Der Iran ist ein zentraler Knotenpunkt der Neuen Seidenstraße, der chinesischen Belt and Road Initiative. Was bedeutet das für die langfristigen wirtschaftlichen Aussichten des Landes?

Bei der chinesisch-iranischen Kooperation stehen wirtschaftliche und weniger politische Motive im Mittelpunkt, was dem Verhältnis beider Länder langfristige Stabilität geben dürfte. In diesem Jahr wurde eine Übereinkunft über die langfristige wirtschaftliche Zusammenarbeit in den kommenden 25 Jahren unterzeichnet, in deren Rahmen es chinesische Investitionen im Volumen von 400 Mrd. Dollar geben dürfte. Davon gehen voraussichtlich 280 Mrd. Dollar in die Öl- und Gasindustrie und rund 120 Mrd. Dollar in Infrastrukturprojekte. Dies läuft insgesamt auf eine durchschnittliche Steigerung des iranischen Bruttoinlandsproduktes um 8% pro Jahr der Laufzeit der Kooperation hinaus, wobei allerdings der größere Anteil bereits in den kommenden Jahren erfolgen soll. Der Iran profitiert davon in einem enormen Ausmaß, während sich China einen sicheren und preisgünstigen Zugang zu Energie verschafft.

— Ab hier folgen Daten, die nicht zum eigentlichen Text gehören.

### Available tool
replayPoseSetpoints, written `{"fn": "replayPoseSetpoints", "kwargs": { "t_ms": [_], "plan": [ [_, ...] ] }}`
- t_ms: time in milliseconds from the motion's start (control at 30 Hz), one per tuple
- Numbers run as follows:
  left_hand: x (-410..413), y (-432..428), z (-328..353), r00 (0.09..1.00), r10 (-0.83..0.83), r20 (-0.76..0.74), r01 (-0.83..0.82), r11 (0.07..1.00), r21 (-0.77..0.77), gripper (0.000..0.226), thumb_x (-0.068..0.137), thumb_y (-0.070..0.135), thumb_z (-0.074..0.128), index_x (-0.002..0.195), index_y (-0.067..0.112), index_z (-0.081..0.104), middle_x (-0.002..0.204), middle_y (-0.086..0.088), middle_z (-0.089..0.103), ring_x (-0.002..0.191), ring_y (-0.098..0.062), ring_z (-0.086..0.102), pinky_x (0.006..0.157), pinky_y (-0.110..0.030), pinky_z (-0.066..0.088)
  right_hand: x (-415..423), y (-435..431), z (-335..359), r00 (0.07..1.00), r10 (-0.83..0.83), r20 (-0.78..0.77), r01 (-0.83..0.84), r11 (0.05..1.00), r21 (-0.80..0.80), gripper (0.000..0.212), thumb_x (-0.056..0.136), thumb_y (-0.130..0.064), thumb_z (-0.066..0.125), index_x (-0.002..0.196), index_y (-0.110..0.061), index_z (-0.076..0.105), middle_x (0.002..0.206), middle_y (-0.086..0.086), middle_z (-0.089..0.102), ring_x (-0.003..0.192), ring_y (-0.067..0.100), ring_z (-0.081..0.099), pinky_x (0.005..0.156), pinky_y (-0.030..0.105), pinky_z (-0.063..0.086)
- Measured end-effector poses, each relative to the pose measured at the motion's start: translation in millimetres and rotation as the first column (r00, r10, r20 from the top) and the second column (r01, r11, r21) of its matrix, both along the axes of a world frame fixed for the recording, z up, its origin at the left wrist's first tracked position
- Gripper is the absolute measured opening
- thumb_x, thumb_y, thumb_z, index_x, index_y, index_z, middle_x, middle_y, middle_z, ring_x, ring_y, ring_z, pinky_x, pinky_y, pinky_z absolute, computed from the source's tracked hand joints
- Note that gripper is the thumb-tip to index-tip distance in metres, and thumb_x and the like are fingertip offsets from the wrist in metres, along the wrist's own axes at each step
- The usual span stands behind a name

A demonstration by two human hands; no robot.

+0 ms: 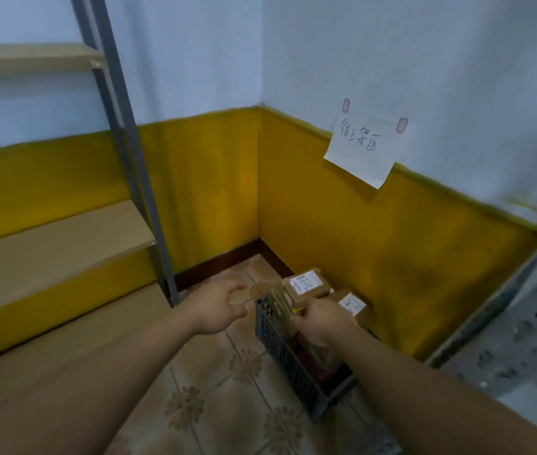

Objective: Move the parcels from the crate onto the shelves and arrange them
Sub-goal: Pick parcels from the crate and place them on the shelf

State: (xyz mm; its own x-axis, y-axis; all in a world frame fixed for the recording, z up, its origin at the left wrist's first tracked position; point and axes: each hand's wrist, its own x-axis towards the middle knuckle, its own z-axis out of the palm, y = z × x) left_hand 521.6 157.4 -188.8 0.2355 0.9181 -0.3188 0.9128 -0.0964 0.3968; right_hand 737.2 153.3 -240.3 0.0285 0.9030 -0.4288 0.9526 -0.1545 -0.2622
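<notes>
A dark plastic crate (285, 356) stands on the tiled floor by the yellow wall. My right hand (321, 323) grips a brown parcel (306, 289) with a white label at the crate's far end, held above the rim. A second labelled parcel (352, 305) lies just behind my right hand. My left hand (218, 307) hovers left of the crate with fingers spread and loosely bent, holding nothing. Wooden shelves (50, 244) on a grey metal frame rise at the left; what shows of them is bare.
A grey upright post (142, 178) of the shelf unit stands between the shelves and the room's corner. A handwritten paper sign (364, 149) is taped to the right wall. A perforated metal rack (523, 330) juts in at the lower right.
</notes>
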Motion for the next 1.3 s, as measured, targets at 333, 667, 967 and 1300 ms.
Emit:
{"fn": "replayPoseSetpoints", "kwargs": {
  "t_ms": [333,667,967,1300],
  "plan": [
    [-15.6,174.5,-61.5,0.943,-0.334,0.007,0.331,0.933,-0.142,0.021,0.09,0.037,0.055,0.104,0.022,0.061,0.111,0.0,0.063,0.108,-0.02,0.058,0.097,-0.038,0.047,9.7,105.3,-41.6,0.941,-0.334,0.05,0.337,0.938,-0.078,0.043,0.104,-0.043,0.038,0.134,-0.015,0.052,0.136,0.011,0.057,0.122,0.028,0.054,0.101,0.038,0.044],
    [38.8,280.2,-130.5,0.752,-0.659,-0.023,0.635,0.732,-0.247,0.035,0.089,0.044,0.055,0.123,0.037,0.058,0.113,0.011,0.065,0.097,-0.009,0.058,0.073,-0.022,0.042,36.3,120.8,-90.4,0.763,-0.646,0.034,0.637,0.741,-0.214,0.045,0.099,-0.048,0.048,0.133,-0.019,0.051,0.125,0.009,0.06,0.107,0.027,0.059,0.083,0.036,0.051],
    [112.9,356.1,-220.7,0.675,-0.714,-0.185,0.662,0.697,-0.276,0.029,0.091,0.043,0.056,0.116,0.028,0.06,0.108,0.005,0.065,0.093,-0.011,0.059,0.081,-0.026,0.05,105.9,181.7,-172.7,0.729,-0.684,0.029,0.655,0.685,-0.319,0.053,0.097,-0.036,0.051,0.144,-0.016,0.04,0.138,0.013,0.049,0.12,0.032,0.052,0.091,0.04,0.05],
    [176.4,431.8,-399.5,0.705,-0.685,-0.184,0.654,0.729,-0.205,0.079,0.083,0.066,0.054,0.149,0.035,0.024,0.153,-0.008,0.034,0.136,-0.033,0.034,0.108,-0.048,0.031,149.4,249.7,-324.4,0.634,-0.772,0.04,0.746,0.597,-0.293,0.08,0.095,-0.047,0.057,0.158,-0.022,0.015,0.162,0.014,0.015,0.144,0.039,0.024,0.112,0.049,0.037]
  ]
}}
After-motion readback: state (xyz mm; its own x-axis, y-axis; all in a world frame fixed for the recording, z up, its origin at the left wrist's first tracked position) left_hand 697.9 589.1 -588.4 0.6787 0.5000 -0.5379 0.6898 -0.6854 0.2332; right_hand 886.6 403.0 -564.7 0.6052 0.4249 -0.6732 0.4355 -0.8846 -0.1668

Der Iran dürfte ferner von dem massiven Ausbau der Logistikverbindungen innerhalb der eurasischen Landmasse profitieren.

Die Beziehungen des Iran zu den USA und den amerikanischen Verbündeten sind über viele Jahrzehnte von Antagonismus ge­prägt, es hat sich aber stets um ein vielschichtiges Verhältnis ge­handelt. Was erwarten Sie für die kommenden Jahre?

Die USA ziehen sich zunehmend aus dem Nahen Osten zurück, weil sie nicht mehr auf das dortige Öl angewiesen sind und weil sich die hohen Kosten und Risiken des Engagements nicht mehr rechtfertigen lassen. Im Gegensatz zur Lage vor ungefähr 20 Jahren sind die USA mittlerweile autark, was die Energieversorgung betrifft. Der Trend, dass sich die USA aus der Region zurückziehen, wird ohne Zweifel auch in den nächsten Jahren anhalten. Es könnte aber auch wieder eine Annäherung Washingtons an Teheran geben, zumal der Iran das politisch und wirtschaftlich stabilste Land in der gesamten Region ist. Dabei könnte der Iran auch von dem Wettbewerb zwischen den USA und China um Einfluss in der Region profitieren. Seit der Amtsübernahme durch Präsident Joe Biden hat sich jedenfalls das Klima merklich verbessert, und viele westliche Konzerne, die bereits jetzt im Iran vertreten sind, ohne dies an die große Glocke zu hängen, würden ihre Aktivitäten gerne deutlich ausbauen. Es stehen auch große staatliche Fonds aus Asien mit Blick auf mögliche Engagements im Iran in den Startlöchern. Insofern sind die derzeit laufenden amerikanisch-iranischen Verhandlungen von großer Bedeutung.